On Feb. 10, the U. S. Treasury Department released the final regulations for implementing the “employer shared responsibility” provisions of the Affordable Care Act (ACA). The regulations will be effective upon publication in the Federal Register.

Among the highlights is the extension of some of the transition extensions. The final regulations also provide relief for some large employers with 100 or more full-time employees. However, they will still need to comply with the shared responsibility provisions in 2015.

The shared responsibility provisions will apply to employers with 50 to 99 full time employees starting in 2016, rather than 2015, giving them an additional year to comply with the “play or pay” rules. To qualify for this delay, employers must provide an appropriate certification as set forth in the final regulations.

The final regulations also extended some of the 2014 transition relief rules, including:

  • Allowing employers to determine whether they had at least 100 full-time or full-time equivalent employees in the previous year by a reference to a period of at least six consecutive months, instead of a full year.
  • Employers with plan years that do not start on Jan. 1 will be able to begin compliance with the employer mandate at the start of their plan years in 2015 rather than on Jan. 1, 2015, and the conditions for this relief are expanded to include more plan sponsors.
  • The requirement that employers offer coverage to their full–time employees’ dependents will not apply in 2015 to employers that are taking steps to arrange for such coverage to begin in 2016.
  • On a one-time basis, in 2014, preparing for 2015, employers using the look-back measurement method to determine full-time status may use a measurement period of six months, even with respect to a stability period – the time during which an employee with variable hours must be offered coverage – of up to 12 months.

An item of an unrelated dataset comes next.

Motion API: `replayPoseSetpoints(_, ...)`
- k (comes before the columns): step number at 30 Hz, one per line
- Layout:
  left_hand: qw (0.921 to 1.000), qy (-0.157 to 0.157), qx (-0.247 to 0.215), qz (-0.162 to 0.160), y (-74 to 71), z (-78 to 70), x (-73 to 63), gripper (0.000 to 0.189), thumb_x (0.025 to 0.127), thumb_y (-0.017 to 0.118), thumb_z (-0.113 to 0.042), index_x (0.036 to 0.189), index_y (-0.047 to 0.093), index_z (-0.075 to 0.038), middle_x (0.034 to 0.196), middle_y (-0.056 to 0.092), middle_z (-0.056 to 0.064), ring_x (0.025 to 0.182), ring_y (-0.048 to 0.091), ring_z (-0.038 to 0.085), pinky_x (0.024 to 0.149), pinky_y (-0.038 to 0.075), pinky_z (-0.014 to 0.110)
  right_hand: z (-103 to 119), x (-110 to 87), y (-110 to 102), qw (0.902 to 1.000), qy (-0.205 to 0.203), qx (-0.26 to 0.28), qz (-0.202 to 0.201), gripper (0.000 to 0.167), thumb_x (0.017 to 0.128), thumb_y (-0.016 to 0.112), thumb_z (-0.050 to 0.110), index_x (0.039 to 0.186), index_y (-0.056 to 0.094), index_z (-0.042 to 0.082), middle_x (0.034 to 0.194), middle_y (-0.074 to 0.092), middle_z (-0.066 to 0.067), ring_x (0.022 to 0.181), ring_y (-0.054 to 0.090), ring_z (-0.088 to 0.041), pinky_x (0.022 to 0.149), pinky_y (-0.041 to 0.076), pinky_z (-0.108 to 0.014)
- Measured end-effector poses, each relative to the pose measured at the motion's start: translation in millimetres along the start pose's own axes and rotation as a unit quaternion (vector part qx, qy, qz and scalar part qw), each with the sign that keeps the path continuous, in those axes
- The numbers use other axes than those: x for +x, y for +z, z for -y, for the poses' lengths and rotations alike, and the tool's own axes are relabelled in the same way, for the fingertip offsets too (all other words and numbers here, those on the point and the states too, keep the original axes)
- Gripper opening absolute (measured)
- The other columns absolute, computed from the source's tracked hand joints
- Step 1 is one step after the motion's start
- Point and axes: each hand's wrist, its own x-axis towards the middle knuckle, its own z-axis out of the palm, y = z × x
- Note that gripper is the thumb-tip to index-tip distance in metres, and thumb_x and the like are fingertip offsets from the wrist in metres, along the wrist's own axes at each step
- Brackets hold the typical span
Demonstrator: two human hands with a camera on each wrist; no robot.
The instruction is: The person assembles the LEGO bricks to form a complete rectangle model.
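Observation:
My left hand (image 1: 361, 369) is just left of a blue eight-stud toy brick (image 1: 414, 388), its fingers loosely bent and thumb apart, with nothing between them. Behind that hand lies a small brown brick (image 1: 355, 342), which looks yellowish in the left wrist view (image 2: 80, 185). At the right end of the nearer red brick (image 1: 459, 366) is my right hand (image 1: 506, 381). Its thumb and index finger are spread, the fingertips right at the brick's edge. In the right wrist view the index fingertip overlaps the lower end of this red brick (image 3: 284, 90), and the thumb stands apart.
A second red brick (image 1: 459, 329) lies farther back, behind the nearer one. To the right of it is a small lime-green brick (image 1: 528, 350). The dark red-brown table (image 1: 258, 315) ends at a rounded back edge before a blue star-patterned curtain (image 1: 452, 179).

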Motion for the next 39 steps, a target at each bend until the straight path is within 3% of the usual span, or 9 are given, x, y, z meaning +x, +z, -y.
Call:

There is some relief for applicable large employers that do not qualify for the additional delay in implementation, if they offer coverage to most, but not all employees in 2015. Applicable large employers will need to offer coverage to 70 percent of their full-time employees in 2015 to avoid a penalty payment. In 2016 and beyond, applicable large employers will need to offer coverage to 95 percent of their full-time employees to avoid these penalties.

The final regulations also provide clarifications regarding whether employees of certain occupations are considered full-time. These include volunteers, teachers and educational employees, seasonal employees, students in government sponsored work study programs and adjunct faculty members.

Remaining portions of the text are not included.